Though the proposal to build a new arena in Seattle will nevertheless spur NHL hype - and perhaps cause some angst in Quebec City, whose $400-million arena plans are aimed at attracting a team - the short term play appears to involve the tug-of-war over the NBA's Sacramento Kings.

City officials in the California capital are facing an NBA-imposed Mar. 1 deadline to approve financing plans for a new arena in that city or face losing the team.

The proposal to build an arena in Seattle is fraught with other obstacles; in 2006, the city enacted a legislative initiative stipulating that it must make a profit from any investment in a sports arena.

Television station King5 reported that the arena agreement will likely include "debt backed in some way by the City and County", that would later be repaid through admission surcharges and "arena generating revenue."

That could include things like taxes on hotels and parking and increased property tax rates around the proposed stadium site, a plot of land Hansen owns next to Safeco Field, the home of the Seattle Mariners in the city's SoDo district.

The Seattle Times suggested the project could face opposition from the Mariners and Seahawks, as well as port officials and local groups concerned with increased traffic in the area.

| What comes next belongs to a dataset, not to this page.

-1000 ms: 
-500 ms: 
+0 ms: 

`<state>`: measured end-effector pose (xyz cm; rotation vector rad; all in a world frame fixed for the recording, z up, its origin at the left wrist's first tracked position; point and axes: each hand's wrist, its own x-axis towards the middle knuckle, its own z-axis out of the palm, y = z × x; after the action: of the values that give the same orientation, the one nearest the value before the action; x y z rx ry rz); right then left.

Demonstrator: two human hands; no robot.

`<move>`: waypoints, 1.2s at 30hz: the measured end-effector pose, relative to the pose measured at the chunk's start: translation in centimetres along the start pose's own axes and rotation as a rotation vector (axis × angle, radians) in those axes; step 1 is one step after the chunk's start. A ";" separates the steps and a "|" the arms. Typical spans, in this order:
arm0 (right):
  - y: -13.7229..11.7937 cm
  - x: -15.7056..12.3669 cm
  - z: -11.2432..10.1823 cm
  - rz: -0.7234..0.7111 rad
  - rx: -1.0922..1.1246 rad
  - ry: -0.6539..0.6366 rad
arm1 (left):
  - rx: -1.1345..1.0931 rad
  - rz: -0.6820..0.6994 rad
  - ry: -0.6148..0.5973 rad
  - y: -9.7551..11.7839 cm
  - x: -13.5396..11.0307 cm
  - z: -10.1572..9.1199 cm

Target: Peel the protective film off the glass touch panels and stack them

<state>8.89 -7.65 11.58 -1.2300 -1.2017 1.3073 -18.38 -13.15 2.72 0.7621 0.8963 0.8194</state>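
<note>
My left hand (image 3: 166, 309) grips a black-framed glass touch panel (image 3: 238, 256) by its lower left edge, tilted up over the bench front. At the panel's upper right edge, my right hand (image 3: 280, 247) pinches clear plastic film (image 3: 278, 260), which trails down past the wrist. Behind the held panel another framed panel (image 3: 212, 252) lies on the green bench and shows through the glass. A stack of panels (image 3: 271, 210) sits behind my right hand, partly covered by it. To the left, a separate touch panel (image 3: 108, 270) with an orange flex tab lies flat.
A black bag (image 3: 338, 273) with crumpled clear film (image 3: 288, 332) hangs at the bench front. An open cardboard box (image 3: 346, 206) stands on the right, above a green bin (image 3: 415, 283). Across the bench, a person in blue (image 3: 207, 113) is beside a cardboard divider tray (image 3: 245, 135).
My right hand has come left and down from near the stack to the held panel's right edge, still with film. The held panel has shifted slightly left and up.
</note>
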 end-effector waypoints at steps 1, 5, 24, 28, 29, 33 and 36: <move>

There have been longstanding rumours concerning Seattle as an eventual destination for an NHL club - it's the 12-th largest media market in the U.S., and the San Jose Sharks and Vancouver Canucks have reportedly lobbied in favour because of the potential for local rivalries.

Billionaire lMicrosoft co-founder Paul Allen, who owns the NBA's Portland Trailblazers, has often been mentioned as a possible NHL franchise owner, a new arena in Seattle will surely add grist to the rumour mill.

But at this stage, there's more conjecture than fact.